Claro que un sargo es algo muy serio. Pariente de besugos, doradas, urtas, pargos, samas y demás espáridos, debe su exquisito sabor a su no menos exquisita alimentación: gracias a su poderosa dentadura, come moluscos bivalvos, como la almeja, y no desdeña, si se le presenta la ocasión, darse un agasajo con percebes. También come algas, sí, pero en el mismo plan que nosotros comemos ensalada. Los sargos no son huéspedes habituales de nuestras pescaderías; sí que son, en cambio, presa frecuente de quienes practican la pesca en el medio en el que están los peces, esto es, dentro del mar, y en menor medida de quienes prefieren no mojarse y lanzan su aparejo desde la costa.

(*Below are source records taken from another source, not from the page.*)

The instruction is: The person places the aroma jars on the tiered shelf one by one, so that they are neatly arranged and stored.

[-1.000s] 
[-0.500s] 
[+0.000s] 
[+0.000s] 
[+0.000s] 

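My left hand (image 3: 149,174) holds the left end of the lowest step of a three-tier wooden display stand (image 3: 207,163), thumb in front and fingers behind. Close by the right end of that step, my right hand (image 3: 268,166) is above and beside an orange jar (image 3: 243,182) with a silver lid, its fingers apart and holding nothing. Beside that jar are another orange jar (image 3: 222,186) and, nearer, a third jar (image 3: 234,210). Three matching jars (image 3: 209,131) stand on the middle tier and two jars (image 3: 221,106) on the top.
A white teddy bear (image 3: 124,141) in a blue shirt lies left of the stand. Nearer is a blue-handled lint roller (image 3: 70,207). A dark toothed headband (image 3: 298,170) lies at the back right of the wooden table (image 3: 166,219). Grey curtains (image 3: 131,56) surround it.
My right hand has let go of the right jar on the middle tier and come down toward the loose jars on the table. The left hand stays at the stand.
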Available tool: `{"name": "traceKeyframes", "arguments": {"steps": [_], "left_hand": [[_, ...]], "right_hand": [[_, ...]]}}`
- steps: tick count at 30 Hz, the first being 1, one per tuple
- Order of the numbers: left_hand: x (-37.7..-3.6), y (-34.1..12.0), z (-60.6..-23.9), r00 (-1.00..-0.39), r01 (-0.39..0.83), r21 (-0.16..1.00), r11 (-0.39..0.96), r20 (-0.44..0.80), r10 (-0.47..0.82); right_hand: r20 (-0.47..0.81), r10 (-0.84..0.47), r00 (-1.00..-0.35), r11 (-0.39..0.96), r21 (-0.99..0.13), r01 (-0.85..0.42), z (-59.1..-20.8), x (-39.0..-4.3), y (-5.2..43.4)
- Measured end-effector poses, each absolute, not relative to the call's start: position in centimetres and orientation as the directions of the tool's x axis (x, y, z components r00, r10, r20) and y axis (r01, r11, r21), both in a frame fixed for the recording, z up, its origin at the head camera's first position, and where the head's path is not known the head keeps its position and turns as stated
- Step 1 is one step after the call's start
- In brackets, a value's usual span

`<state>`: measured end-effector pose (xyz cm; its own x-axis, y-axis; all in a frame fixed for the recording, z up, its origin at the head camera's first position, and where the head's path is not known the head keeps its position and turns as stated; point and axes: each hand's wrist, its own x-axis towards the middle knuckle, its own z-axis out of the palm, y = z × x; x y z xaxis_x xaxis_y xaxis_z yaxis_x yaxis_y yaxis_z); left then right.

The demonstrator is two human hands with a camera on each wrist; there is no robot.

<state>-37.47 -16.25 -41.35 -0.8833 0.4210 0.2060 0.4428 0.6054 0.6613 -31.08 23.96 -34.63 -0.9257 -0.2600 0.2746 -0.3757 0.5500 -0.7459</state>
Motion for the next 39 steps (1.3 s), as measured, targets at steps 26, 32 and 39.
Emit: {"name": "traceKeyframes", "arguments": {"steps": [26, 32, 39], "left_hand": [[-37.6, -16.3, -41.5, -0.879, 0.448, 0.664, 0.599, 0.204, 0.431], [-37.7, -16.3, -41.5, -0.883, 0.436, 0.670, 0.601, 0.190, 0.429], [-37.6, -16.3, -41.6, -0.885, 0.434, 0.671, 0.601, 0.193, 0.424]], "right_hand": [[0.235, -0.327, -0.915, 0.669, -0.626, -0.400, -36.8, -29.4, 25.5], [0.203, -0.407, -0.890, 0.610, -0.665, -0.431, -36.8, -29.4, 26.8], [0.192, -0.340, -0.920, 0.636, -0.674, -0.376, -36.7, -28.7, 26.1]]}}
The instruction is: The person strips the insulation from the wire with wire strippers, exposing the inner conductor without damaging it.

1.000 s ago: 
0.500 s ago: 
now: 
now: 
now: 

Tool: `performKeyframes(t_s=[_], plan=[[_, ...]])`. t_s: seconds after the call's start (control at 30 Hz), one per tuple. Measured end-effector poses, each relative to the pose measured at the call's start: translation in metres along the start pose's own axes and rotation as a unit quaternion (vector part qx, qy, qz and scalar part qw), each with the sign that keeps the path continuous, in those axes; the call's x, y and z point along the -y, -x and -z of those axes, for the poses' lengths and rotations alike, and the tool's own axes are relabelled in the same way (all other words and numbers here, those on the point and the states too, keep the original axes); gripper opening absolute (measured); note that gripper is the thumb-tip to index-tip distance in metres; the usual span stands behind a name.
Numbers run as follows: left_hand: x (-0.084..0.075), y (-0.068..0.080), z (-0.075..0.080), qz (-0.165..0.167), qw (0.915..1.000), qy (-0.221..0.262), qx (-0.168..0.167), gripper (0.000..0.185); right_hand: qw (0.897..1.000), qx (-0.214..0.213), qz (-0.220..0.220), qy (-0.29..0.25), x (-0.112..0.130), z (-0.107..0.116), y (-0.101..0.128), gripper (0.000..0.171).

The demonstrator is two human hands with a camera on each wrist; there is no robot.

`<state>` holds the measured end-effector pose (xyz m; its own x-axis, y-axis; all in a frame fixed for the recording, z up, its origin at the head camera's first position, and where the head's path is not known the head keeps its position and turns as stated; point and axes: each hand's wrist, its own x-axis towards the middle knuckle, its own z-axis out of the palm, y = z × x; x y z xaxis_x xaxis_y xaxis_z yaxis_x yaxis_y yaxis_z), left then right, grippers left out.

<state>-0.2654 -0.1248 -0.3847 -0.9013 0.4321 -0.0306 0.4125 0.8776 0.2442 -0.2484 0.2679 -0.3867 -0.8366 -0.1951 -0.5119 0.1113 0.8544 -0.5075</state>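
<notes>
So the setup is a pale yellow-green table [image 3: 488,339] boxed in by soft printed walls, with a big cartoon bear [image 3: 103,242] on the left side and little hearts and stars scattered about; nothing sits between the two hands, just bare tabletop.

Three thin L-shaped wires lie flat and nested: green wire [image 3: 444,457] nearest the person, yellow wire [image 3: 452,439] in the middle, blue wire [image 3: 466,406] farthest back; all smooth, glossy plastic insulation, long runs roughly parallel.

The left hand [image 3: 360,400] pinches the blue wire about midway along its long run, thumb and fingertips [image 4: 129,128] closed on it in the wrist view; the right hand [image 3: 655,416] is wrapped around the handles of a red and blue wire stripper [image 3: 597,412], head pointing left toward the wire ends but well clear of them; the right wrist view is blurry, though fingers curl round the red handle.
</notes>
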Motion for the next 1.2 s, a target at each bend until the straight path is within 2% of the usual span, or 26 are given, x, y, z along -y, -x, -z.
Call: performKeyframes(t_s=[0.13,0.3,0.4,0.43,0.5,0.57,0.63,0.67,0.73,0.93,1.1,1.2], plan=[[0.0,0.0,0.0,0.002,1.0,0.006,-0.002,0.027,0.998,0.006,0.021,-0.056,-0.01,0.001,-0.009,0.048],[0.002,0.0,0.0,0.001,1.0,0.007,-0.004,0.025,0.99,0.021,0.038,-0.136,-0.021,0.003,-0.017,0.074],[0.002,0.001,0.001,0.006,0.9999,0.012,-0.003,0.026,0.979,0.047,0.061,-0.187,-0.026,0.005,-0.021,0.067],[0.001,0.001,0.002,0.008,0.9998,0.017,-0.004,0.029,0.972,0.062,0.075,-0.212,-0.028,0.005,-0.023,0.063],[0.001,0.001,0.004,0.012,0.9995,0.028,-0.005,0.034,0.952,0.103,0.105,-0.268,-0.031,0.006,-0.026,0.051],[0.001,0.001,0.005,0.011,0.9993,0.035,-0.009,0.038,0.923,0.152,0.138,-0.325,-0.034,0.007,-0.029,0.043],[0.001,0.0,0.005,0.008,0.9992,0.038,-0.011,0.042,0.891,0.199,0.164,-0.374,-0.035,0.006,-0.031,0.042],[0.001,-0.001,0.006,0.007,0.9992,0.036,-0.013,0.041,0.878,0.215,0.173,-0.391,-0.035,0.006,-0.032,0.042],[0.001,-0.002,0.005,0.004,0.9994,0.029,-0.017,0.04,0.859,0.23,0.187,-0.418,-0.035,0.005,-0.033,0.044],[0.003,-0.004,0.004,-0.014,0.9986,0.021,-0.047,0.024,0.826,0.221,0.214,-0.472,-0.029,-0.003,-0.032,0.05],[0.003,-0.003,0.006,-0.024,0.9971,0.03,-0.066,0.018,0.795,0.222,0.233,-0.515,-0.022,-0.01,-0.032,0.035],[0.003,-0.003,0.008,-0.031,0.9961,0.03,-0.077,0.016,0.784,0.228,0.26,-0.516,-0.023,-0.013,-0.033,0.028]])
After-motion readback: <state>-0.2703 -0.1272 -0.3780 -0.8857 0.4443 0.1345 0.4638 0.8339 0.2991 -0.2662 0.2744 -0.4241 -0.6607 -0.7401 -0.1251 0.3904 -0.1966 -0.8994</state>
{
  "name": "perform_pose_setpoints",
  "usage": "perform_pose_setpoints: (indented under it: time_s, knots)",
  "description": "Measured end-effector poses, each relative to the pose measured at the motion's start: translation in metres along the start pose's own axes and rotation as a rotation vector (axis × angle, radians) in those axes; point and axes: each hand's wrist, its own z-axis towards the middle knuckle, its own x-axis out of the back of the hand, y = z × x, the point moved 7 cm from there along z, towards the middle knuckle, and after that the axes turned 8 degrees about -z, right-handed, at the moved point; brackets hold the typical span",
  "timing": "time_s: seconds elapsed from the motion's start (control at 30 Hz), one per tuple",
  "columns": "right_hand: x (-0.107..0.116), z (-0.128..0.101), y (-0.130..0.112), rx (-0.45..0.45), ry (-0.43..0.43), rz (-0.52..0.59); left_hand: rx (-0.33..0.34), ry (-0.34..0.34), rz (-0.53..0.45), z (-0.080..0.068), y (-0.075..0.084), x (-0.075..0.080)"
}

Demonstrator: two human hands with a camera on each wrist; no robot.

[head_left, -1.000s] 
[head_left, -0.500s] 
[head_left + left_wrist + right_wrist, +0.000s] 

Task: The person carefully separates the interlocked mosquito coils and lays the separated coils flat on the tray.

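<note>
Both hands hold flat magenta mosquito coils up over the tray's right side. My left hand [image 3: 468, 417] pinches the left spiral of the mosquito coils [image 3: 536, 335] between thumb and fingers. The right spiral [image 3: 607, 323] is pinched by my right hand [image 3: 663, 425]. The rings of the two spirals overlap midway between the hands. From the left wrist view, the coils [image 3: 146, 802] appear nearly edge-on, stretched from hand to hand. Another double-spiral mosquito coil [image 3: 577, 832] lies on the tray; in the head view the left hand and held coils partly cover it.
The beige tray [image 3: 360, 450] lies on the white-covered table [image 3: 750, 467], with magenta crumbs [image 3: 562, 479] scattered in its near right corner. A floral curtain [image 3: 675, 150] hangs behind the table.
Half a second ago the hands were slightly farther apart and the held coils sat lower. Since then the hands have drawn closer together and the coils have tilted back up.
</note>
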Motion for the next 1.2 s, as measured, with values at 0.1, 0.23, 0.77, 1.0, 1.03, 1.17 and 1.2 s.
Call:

Lo que nos ha quedado claro es que para saber a qué huelen y, sobre todo, a qué saben los pescados que acaban de adquirir tal condición perdiendo la de peces, lo más práctico es hacerse pescador, de caña o de fusil arponero. Y como para lo primero hace falta paciencia y para lo segundo unas condiciones físicas adecuadas, cosas ambas que no están al alcance de todo el mundo, les recomendaremos que se hagan amigos de alguien que practique, en plan aficionado, cualquiera de esas modalidades.

Una relación más que añadir a las que un buen gastrónomo debe mantener con algún cazador, con alguien que cultiva su propia huerta sin ánimo de lucro... Es una garantía de abastecimiento —eso sí, irregular— de tomates recolectados en su punto justo de madurez, de frutas perfectas, de piezas como liebres, tórtolas o becadas o, ya lo han visto, de sargos prácticamente vivos. Es decir: de artículos nada fáciles de encontrar en los puestos de venta habituales y que, tal vez por eso, son claros objetos de deseo. Ahora, a cientos de kilómetros del mar, seguiremos recordando mucho tiempo ese sargo que nos puso casi directamente del mar en el horno la generosidad de un amigo deportista. Fue, sin duda ninguna, una de las cumbres gastronómicas del pasado verano... y una experiencia olfativamente muy enriquecedora.